Quem disse que a história não é uma disciplina dinâmica? Com o tempo, os fatos são reinterpretados, acomodam-se às circunstâncias, adaptam-se às campanhas político-partidárias.
A morte recente de um embaixador que teve alto cargo no Itamaraty no governo Geisel, em plena ditadura, levou parte da mídia a acionar a tecla delete sobre o passado. Sob a motivação da homenagem ao embaixador, o Itamaraty da ditadura chegou a ser exaltado como uma ilha de rara competência e muita democracia.
Não foi bem assim.
Documentos levantados pela Comissão da Verdade e papeis que perderam o selo de top secret no Departamento de Estado, em Washington, provam que o Itamaraty nunca foi uma "ilha de democracia' em meio ao regime ditatorial. Ao contrário, foi um braço de longo alcance do governo militar. Diplomatas foram cassados, outros relegados a postos obscuros e exilados foram vigiados e perseguidos. Na outra ponta, certas carreiras ganharam impulsos extraordinários. Mesmo quando a ditadura fez a coreografia política de deixar o poder mantendo no lugar o alegórico José Sarney, funcionários do Itamaraty, a "ilha de democracia", ainda tiveram respaldo suficiente para destruir documentos comprometedores, assim como fez a maioria dos setores administrativos da ditadura na superfície ou nos porões.

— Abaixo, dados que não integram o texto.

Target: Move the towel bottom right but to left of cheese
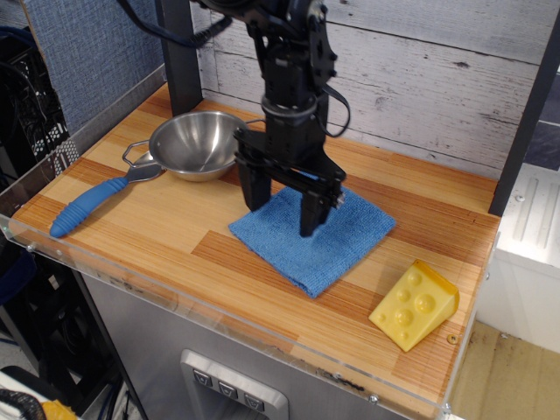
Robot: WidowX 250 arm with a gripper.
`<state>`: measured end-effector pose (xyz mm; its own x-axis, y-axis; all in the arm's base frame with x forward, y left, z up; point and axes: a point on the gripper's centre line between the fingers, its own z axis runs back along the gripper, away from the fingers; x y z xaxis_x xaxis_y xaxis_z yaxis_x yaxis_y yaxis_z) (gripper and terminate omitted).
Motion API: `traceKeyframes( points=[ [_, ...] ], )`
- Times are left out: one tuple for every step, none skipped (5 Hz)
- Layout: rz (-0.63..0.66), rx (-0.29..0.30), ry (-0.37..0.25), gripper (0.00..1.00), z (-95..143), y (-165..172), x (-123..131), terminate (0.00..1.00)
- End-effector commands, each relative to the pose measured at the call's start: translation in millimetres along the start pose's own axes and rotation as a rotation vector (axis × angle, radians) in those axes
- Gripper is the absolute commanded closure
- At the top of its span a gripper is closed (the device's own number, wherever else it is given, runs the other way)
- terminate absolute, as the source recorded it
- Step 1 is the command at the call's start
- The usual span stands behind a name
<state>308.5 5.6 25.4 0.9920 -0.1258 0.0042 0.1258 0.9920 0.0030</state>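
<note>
The blue towel [337, 241] lies flat in the middle right of the wooden table. The yellow cheese wedge [413, 304] sits to its right near the front right corner, apart from the towel. My black gripper [282, 219] is open and points down over the towel's left half. Its fingertips are at or just above the cloth, one near the towel's left edge and one over its middle. It holds nothing. The arm hides the towel's back left part.
A steel bowl [197, 144] stands at the back left, close to the gripper. A blue-handled utensil [92, 204] lies at the left front. A clear plastic lip [219, 319] runs along the table's front edge. A plank wall stands behind.
</note>
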Motion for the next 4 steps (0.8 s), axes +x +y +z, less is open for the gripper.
traceKeyframes(
  points=[
    [-0.043,-0.022,-0.049,0.0,10.2,-20.1,8.7,0.0],
    [-0.085,0.005,-0.097,0.0,-11.0,-27.2,8.3,0.0],
    [-0.085,0.015,-0.065,0.0,-33.8,-31.5,4.4,0.0],
    [-0.065,0.043,-0.097,0.0,-40.2,-35.4,0.4,0.0]
  ],
)
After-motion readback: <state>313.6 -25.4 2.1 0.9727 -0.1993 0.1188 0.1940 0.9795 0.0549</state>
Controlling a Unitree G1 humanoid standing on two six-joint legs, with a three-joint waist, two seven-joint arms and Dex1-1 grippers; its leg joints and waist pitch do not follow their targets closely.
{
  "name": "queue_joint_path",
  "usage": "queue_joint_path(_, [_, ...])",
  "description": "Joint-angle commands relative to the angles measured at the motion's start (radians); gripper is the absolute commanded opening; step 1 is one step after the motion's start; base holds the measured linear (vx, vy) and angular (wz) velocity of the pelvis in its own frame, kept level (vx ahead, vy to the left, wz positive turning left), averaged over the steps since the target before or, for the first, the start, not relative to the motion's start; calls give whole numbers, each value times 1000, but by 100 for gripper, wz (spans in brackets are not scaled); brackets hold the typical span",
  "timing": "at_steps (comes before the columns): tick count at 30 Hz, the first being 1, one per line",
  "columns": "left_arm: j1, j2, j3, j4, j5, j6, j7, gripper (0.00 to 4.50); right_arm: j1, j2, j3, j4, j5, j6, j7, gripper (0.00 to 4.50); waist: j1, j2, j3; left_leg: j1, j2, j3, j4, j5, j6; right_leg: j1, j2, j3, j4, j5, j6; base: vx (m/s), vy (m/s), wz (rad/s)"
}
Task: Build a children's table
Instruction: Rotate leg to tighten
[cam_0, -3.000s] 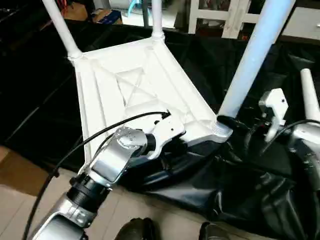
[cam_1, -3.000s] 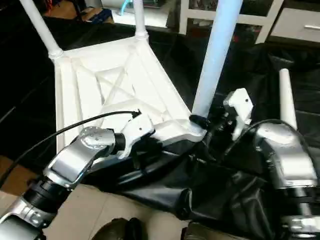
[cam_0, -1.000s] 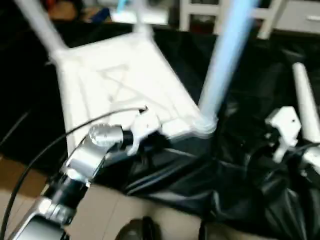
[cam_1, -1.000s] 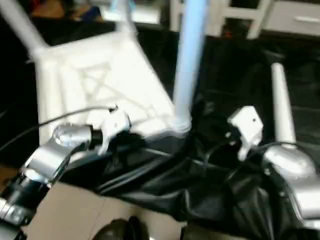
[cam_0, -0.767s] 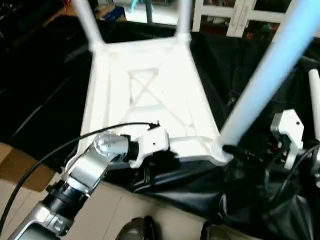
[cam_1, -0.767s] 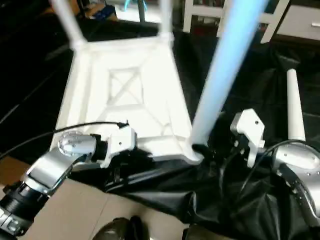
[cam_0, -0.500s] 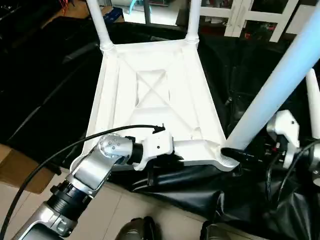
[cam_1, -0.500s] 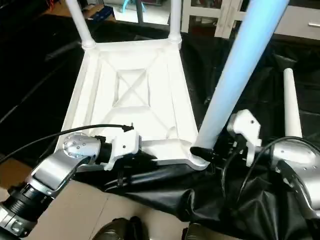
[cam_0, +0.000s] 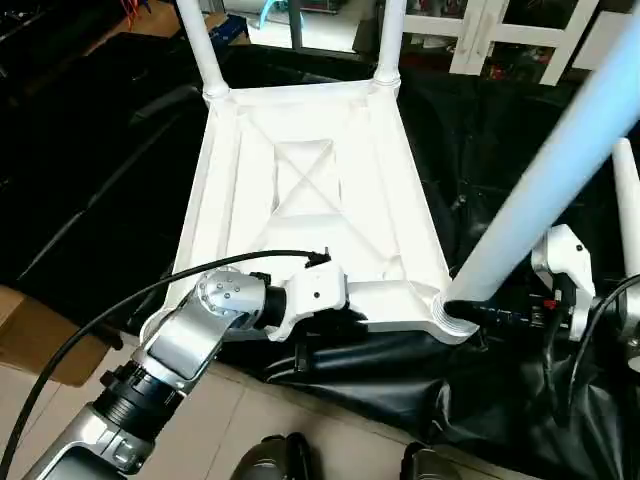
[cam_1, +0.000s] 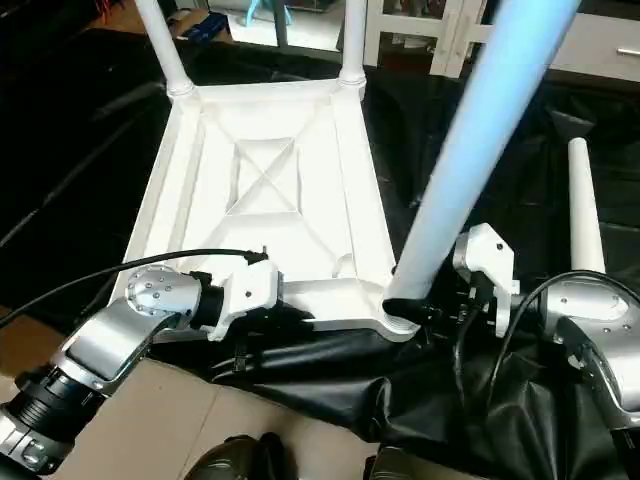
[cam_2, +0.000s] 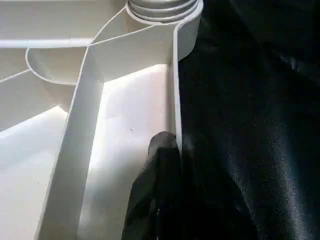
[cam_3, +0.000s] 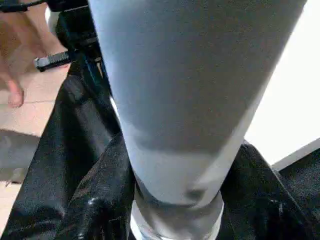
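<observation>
The children's table top (cam_0: 300, 190) lies upside down on a black sheet, its X-ribbed underside facing up. Two white legs (cam_0: 200, 50) (cam_0: 390, 40) stand in its far corner sockets. A third leg (cam_0: 540, 190) rises slanted from the near right socket (cam_0: 450, 322), and it looms very close in the right wrist view (cam_3: 190, 100). My right gripper (cam_0: 470, 314) is at this leg's base. A fourth leg (cam_1: 582, 205) lies loose on the sheet to the right. My left gripper (cam_0: 322, 324) is shut on the top's near rim, with one black finger (cam_2: 160, 170) pressed against the rim wall.
The black sheet (cam_0: 480, 400) lies crumpled under and in front of the table top. A cardboard piece (cam_0: 30, 340) is on the tiled floor at left. White furniture (cam_0: 480, 30) stands behind. My feet (cam_0: 270, 462) show at the bottom edge.
The camera has swung, so the whole picture shifted. My right gripper has moved in from the right to the base of the slanted leg. My left gripper has kept its hold on the rim.
</observation>
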Motion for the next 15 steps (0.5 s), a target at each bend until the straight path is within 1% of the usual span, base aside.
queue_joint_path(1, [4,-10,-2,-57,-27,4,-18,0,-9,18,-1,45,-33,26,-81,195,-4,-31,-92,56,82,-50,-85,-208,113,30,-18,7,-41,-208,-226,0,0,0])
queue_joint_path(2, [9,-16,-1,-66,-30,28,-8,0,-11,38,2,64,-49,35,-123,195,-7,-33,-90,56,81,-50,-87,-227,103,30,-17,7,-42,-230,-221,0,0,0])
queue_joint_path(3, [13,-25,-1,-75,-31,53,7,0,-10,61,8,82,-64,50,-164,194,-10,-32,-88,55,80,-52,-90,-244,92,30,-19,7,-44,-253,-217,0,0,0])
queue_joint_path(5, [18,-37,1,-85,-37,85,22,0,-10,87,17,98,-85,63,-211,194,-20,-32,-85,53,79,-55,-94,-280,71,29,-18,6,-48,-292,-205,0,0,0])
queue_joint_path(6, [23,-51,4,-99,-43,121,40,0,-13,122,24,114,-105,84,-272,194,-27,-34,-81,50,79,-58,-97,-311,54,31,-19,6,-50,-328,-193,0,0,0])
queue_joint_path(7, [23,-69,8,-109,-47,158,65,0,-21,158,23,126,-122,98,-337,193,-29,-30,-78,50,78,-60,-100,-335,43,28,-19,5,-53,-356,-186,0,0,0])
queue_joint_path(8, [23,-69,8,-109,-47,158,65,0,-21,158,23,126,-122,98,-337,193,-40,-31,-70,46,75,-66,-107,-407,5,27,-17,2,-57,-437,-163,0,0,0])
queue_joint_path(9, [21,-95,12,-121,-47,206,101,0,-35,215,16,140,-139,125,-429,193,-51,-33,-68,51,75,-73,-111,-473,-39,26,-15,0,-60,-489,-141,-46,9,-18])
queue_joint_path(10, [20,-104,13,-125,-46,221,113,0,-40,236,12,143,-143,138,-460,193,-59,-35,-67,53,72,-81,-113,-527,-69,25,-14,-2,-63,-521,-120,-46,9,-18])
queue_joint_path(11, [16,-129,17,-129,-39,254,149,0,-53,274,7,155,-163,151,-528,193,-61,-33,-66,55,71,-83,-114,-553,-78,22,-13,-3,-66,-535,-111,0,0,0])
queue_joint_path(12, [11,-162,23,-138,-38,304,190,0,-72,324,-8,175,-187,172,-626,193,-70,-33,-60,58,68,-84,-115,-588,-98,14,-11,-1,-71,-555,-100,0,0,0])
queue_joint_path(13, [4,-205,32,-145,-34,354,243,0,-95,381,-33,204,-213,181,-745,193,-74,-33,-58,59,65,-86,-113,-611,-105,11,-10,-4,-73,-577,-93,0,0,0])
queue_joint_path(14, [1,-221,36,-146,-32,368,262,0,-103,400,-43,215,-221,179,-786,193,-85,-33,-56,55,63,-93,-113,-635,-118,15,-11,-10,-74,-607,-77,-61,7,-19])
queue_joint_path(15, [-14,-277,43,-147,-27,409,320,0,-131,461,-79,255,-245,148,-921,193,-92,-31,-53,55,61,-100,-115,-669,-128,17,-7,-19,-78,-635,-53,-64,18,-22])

O Itamaraty colaborou com a Operação Condor que funcionou até 1980 e tem marcas de assassinatos políticos nas coronhas que circularam pelas ditaduras do Cone Sul.
Um dos artigos publicados recentemente celebra a atuação do falecido embaixador Luiz Felipe Lampreia quando, no posto de porta-voz do Itamaraty, durante o governo Geisel - o ministro das Relações Exteriores era o notório Azeredo da Silveira -, "abriu" a instituição aos jornalistas credenciados e procurou manter boas relações com a imprensa. Um coisa, digamos, gentil.
Também não foi bem assim.
Em 2008, em depoimento ao Centro de Documentação (CPDOC), da Fundação Getúlio Vargas, o próprio embaixador Lampreia reconhece que aquele relacionamento "amistoso" com a mídia era, na verdade, uma política do governo militar.
Reprodução Estadão |
E, no caso específico, nem precisou apelar para a grosseira censura.
4 comentários:
Ele não foi o ministro das relações exteriores do FHC????
Foi ele quem disse que "o Brasil não pode querer ser maior do que é", um espécie de incentivo à eterna dependência d Washington.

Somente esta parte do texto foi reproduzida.